== Your objective ==
From the first line to the last, retype the records exactly and skip the pictures.

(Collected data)

-----

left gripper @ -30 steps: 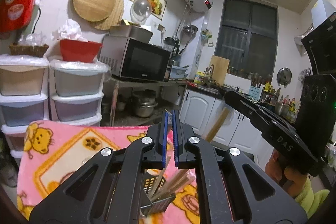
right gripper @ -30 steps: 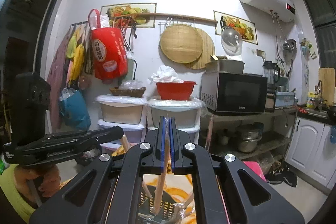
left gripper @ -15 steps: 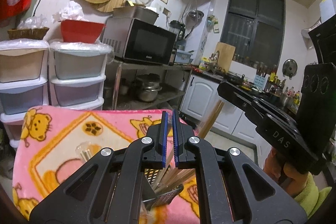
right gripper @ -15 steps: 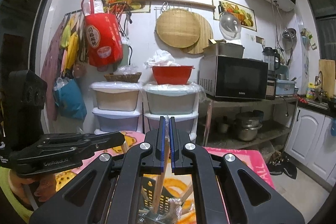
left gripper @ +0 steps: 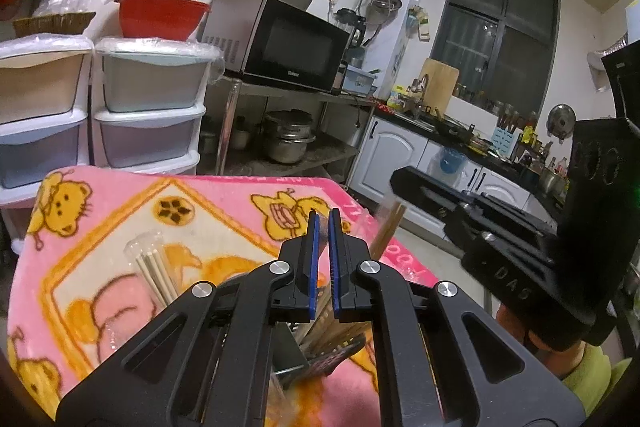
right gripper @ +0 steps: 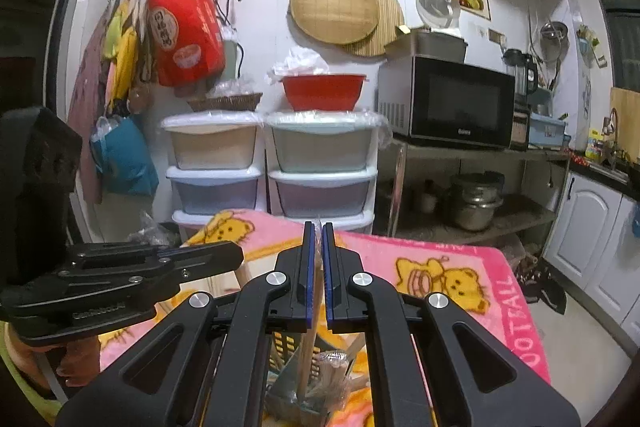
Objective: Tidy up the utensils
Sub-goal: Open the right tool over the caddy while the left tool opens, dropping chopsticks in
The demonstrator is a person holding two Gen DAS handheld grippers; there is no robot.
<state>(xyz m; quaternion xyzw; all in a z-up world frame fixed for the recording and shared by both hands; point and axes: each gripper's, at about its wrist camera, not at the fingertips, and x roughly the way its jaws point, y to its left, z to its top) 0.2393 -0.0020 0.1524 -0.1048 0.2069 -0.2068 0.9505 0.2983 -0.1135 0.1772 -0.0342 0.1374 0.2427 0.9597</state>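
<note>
A dark perforated utensil holder (right gripper: 294,385) stands on the pink bear-print blanket (left gripper: 120,227), with several wooden chopsticks in it. My right gripper (right gripper: 318,267) is shut on a wrapped pair of wooden chopsticks (right gripper: 310,339) whose lower end reaches down into the holder. My left gripper (left gripper: 323,259) is nearly shut and empty, just above the holder (left gripper: 320,351). A clear packet of pale chopsticks (left gripper: 154,273) lies on the blanket to its left. The right gripper's body (left gripper: 520,259) shows at the right of the left wrist view.
Stacked plastic drawer units (right gripper: 272,167) stand behind the table, with a red bowl (right gripper: 322,91) on top. A microwave (right gripper: 452,103) sits on a metal rack with pots (right gripper: 476,203) underneath. White kitchen cabinets (left gripper: 404,155) are to the right.
Both grippers have tipped downward toward the table, so more of the blanket shows. The right gripper has lowered its chopsticks further into the holder.
</note>
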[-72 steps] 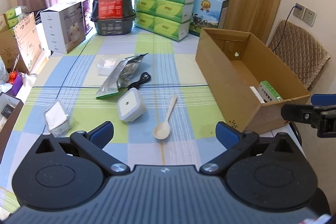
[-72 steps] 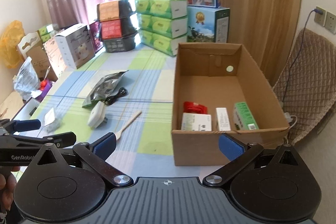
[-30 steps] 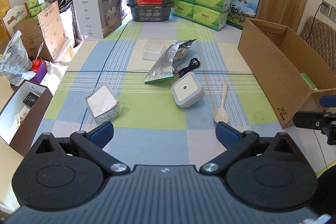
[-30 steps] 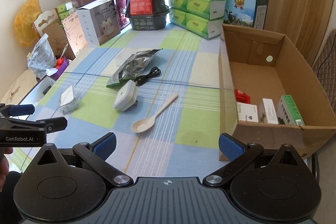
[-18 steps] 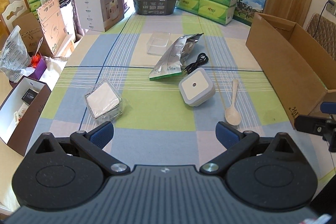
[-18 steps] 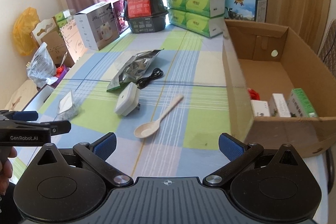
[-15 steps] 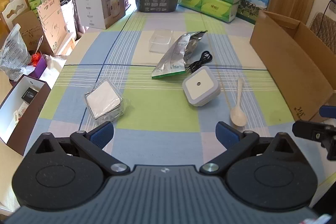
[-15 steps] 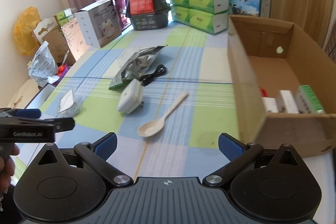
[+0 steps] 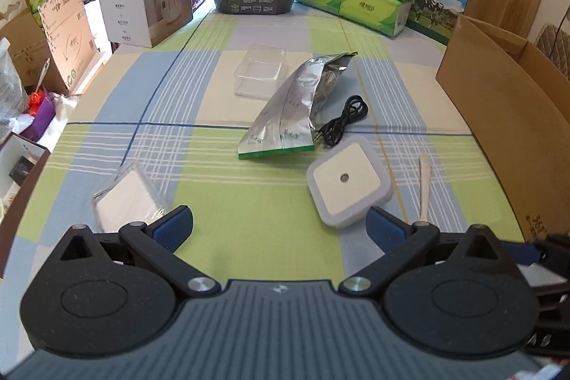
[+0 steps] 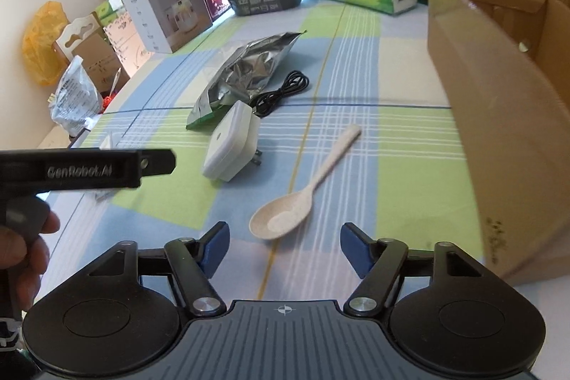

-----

== Solution for this exercise ==
left gripper @ -30 steps: 
right gripper @ -30 steps: 
left gripper @ -15 steps: 
right gripper @ -15 steps: 
left gripper @ +0 steps: 
right gripper @ +0 steps: 
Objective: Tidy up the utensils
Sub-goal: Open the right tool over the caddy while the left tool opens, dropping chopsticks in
The demonstrator is a person holding two Gen DAS handheld grippers; there is no robot.
<state>(xyz m; quaternion xyzw; all in a z-up world frame fixed for the recording and shared by both hands; point and axes: each gripper's, at about its wrist camera, not at the fingertips, and x roughly the way its jaws point, y to its left, z to its top) 0.2393 -0.0020 0.1524 -0.1048 0.2069 -0.2068 0.9505 0.2983 -0.1135 0.1772 -0.0342 0.1374 0.2427 0.9597</state>
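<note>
A dark perforated utensil holder (right gripper: 294,385) stands on the pink bear-print blanket (left gripper: 120,227), with several wooden chopsticks in it. My right gripper (right gripper: 318,267) is shut on a wrapped pair of wooden chopsticks (right gripper: 310,339) whose lower end reaches down into the holder. My left gripper (left gripper: 323,259) is nearly shut and empty, just above the holder (left gripper: 320,351). A clear packet of pale chopsticks (left gripper: 154,273) lies on the blanket to its left. The right gripper's body (left gripper: 520,259) shows at the right of the left wrist view.
Stacked plastic drawer units (right gripper: 272,167) stand behind the table, with a red bowl (right gripper: 322,91) on top. A microwave (right gripper: 452,103) sits on a metal rack with pots (right gripper: 476,203) underneath. White kitchen cabinets (left gripper: 404,155) are to the right.
Both grippers have tipped downward toward the table, so more of the blanket shows. The right gripper has lowered its chopsticks further into the holder.
</note>
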[-72 steps] 
[-72 steps] 
[-30 steps] 
[-30 steps] 
[-18 steps] 
[-18 steps] 
[-15 steps] 
[-15 steps] 
[+0 steps] 
[+0 steps] 

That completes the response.